■ **WHAT YOU HAVE TO DO**
Please count the lines below that hold the word "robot" and give the count without any other text.

(Entries taken from a collection)

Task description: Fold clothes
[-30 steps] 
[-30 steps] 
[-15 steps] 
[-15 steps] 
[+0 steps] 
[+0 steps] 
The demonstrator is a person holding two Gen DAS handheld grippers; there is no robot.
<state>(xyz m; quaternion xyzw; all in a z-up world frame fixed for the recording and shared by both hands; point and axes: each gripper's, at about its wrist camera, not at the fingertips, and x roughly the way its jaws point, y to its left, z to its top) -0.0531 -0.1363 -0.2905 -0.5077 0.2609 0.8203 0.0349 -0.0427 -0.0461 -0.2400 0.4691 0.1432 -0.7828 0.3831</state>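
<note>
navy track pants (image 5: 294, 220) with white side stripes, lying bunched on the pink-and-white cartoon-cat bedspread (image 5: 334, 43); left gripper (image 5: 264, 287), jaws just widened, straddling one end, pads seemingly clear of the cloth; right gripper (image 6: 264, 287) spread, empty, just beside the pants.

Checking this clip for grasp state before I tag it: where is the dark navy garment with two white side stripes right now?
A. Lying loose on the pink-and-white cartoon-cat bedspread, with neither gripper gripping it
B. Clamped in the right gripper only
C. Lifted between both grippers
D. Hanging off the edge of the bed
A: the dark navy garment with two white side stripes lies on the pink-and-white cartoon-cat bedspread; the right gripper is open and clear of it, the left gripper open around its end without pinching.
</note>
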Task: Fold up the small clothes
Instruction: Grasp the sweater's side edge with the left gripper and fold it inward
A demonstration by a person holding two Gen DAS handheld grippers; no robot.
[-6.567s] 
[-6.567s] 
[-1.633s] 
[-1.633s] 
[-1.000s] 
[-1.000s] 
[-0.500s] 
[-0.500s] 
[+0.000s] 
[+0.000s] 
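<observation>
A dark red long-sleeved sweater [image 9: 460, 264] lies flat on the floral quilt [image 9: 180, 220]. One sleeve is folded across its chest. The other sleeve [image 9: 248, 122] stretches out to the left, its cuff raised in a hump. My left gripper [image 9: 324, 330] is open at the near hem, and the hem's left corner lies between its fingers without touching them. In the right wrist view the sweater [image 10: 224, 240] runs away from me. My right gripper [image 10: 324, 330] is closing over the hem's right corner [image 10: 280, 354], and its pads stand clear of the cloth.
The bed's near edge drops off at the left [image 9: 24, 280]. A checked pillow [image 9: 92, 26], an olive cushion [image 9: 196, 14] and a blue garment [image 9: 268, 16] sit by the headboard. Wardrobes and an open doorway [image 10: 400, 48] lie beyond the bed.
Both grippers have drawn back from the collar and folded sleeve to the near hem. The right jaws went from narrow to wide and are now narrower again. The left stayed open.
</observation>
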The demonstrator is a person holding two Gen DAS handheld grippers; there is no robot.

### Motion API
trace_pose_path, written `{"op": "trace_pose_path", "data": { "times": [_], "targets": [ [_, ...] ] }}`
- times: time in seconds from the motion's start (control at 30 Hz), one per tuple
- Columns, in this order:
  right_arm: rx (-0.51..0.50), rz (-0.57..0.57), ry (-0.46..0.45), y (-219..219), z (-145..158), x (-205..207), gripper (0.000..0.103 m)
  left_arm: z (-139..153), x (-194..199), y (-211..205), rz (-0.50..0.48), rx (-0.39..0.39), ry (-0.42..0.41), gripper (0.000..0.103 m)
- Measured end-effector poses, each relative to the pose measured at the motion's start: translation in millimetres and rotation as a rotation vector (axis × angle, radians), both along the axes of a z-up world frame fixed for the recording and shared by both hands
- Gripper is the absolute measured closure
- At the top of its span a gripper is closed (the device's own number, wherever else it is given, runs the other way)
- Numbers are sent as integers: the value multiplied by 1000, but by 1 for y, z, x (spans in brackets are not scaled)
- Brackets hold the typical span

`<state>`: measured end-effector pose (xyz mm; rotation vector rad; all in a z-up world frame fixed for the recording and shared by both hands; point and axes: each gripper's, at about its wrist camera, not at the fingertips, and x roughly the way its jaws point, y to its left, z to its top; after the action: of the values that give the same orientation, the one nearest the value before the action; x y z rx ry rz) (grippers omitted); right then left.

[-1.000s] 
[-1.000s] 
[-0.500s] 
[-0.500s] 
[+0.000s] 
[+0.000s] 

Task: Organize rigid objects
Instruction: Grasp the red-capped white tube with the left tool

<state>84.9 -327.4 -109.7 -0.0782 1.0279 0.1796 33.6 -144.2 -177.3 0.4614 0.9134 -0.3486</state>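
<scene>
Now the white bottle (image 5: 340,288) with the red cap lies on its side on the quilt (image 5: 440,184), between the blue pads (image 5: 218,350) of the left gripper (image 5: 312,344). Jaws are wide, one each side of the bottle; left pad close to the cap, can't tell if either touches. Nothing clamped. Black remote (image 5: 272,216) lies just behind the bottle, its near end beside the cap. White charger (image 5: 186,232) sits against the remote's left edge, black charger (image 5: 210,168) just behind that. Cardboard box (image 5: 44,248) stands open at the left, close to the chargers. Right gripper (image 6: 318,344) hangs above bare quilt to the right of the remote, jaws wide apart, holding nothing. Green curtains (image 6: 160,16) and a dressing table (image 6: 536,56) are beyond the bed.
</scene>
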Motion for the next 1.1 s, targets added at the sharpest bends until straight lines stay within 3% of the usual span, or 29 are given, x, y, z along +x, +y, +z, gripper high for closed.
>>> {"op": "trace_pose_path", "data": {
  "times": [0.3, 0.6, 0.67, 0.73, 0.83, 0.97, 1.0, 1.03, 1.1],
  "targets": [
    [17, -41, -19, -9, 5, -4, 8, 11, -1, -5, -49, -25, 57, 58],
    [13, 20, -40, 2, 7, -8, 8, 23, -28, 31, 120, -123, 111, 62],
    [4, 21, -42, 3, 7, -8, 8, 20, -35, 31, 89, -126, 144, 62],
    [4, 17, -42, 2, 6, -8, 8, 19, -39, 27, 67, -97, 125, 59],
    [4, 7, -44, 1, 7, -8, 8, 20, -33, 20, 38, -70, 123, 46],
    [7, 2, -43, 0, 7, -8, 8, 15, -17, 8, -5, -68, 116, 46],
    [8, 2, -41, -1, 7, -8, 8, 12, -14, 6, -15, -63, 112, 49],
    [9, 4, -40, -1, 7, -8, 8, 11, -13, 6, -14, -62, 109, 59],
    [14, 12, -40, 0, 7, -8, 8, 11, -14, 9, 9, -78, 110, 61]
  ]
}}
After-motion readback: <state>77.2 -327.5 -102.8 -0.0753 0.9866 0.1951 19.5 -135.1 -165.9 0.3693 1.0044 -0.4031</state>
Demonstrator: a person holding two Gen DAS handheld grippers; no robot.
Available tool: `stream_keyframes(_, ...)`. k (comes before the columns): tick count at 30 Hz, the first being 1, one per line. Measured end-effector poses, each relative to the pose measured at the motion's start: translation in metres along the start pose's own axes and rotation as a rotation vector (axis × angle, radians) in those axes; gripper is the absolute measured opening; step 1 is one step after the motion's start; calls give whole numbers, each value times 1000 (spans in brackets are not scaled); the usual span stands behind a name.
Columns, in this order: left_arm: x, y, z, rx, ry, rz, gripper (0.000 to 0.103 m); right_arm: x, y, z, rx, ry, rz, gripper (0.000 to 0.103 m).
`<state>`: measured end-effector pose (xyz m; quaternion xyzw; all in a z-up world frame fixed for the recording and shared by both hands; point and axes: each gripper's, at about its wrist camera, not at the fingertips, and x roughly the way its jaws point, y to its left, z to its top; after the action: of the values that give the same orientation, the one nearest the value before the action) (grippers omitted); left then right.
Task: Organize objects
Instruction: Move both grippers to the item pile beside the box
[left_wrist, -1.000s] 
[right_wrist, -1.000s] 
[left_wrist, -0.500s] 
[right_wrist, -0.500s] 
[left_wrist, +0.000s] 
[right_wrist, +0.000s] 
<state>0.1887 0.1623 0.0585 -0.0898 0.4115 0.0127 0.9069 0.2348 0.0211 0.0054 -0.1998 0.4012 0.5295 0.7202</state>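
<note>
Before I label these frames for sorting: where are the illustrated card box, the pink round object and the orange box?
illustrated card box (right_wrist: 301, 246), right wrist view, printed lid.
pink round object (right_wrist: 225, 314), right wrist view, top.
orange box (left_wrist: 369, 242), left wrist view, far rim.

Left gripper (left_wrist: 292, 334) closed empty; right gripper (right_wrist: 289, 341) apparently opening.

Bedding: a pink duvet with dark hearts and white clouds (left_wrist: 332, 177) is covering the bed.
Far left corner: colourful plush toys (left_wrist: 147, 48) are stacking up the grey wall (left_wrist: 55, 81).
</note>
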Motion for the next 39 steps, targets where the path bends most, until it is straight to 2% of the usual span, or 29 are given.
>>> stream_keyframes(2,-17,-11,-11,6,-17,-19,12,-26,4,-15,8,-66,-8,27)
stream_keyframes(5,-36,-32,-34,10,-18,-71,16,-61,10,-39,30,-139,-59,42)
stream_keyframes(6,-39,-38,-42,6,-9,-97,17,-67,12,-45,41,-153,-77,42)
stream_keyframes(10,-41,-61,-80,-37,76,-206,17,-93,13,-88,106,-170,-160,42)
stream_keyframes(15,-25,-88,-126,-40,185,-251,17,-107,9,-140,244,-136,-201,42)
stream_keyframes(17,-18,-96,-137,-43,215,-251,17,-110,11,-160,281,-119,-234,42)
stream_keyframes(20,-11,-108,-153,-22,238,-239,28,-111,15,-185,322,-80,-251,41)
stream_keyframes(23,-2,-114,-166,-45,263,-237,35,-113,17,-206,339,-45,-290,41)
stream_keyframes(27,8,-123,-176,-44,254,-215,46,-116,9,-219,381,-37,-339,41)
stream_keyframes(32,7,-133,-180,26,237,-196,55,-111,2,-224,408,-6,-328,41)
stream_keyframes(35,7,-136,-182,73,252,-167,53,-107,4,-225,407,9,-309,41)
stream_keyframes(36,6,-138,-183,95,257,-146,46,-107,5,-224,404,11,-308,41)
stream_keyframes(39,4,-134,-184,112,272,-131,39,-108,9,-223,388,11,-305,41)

■ **REPLY**
4